There was a long pause. “What kind of explosives?”

  Tom told him what kind of explosives.

  “Yes,” the F.B.I. agent replied. “I can manage that. Just tell me when and where.”

  Tom did.

  “It’s a good idea.”

  “It’s a stall. All of this ain’t nothing but a stall. This kind of fightin’ ain’t about beating your enemy. It’s ‘bout outlasting him. Let me know when you’re in position. I’ll call you when it’s time to push the button.”

  “Chief … thanks. And good luck.”

  We’ll need it, Tom thought.

  Chapter 33

  HAUNTED PLACES

  We were in the brain factory, and Steve Moscova was showing us the impossible.

  “Tell me again,” Dave said. He tried to raise his right hand to point, but ended up pointing with the blunt head of his pickaxe since, of course, his right hand was gone. He flushed and lowered his arm again. “What is that?”

  The “that” was a black, faintly shimmering hole, about four feet wide, which floated in midair near the Brain Factory’s back wall. In front of it, maybe six feet away, the Anchor Shard sat clamped to a metal table and wired to a car battery. The light that pulsed inside the weird crystal seemed to be directed at the hole—like the beam of an alien flashlight.

  Making the hole.

  Steve looked impatient. “I told you! It’s a bi-dimensional singularity!”

  “Yeah,” Helene replied. “But what the heck is that?”

  The Brain Boss sighed. Steve had been more patient when I’d first met him. Ian’s death had changed the kid, hardened him, left him angrier—but no less smart.

  That last part was good. We needed smart right now.

  “It’s a doorway,” he explained. “A tear in the fabric of spacetime.”

  “Which?” Dave asked.

  “Which what?”

  “Space or time?” the big kid exclaimed.

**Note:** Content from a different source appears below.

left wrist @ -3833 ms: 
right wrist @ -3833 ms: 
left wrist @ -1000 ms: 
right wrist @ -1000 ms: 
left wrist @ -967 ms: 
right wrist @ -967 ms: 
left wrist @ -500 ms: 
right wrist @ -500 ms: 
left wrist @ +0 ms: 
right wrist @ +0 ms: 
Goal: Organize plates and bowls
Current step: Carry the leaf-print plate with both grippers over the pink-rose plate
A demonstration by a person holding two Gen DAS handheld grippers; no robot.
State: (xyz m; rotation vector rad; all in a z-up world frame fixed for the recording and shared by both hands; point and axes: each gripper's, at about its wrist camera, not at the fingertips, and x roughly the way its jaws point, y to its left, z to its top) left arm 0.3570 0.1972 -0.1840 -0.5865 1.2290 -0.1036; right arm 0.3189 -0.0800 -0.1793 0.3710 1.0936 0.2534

  “Both, of course!” Steve snapped.

  “That makes no sense!” Dave insisted.

  Steve’s face darkened. “It makes perfect sense! They’re parts of the same thing!”

  The Burgermeister glowered. “How can space and time be the same thing? There’re satellites in orbit and I got a wristwatch. My wristwatch ain’t in space and the satellites ain’t wrapped around my arm!”

  The Brain Boss looked as if he wanted to launch himself at the much larger boy. I stepped between them, trying to be casual about it. “A doorway to the Malum homeworld?” I asked Steve.

  “No. Well, I don’t know. Not for sure. This technology is way beyond us. But I think the Anchor Shard opens the door to an empty space between universes.”

  “Void,” I said. “Dillin called it a ‘Void.’”

  “Good name for it,” Steve replied.

  “Can we go through it?” Sharyn asked.

  Steve lowered his eyes. “I wanted to try that. But Tom wouldn’t let me, even though, based on some test I’ve run, there is air … and gravity … beyond the doorway.”

  “Rift,” I said. “The Corpses call it the Rift.”

  “Okay … Rift. But, so far, there doesn’t seem to be solid ground over there. At least none that I’ve been able to find without actually … you know … poking my head through and looking.”

  “Don’t poke your head through and look,” Sharyn told him firmly.

  We could all see how much the Brain Boss wanted to.

  “We can’t lose you,” Helene said. “Not now.”

  “Not ever,” Sharyn added.

  Steve frowned. Then he nodded.

  “So, what’s the bottom line?” I asked.

  He said, “Bottom line: we might fall to our deaths … or fall forever … the minute we stepped through.”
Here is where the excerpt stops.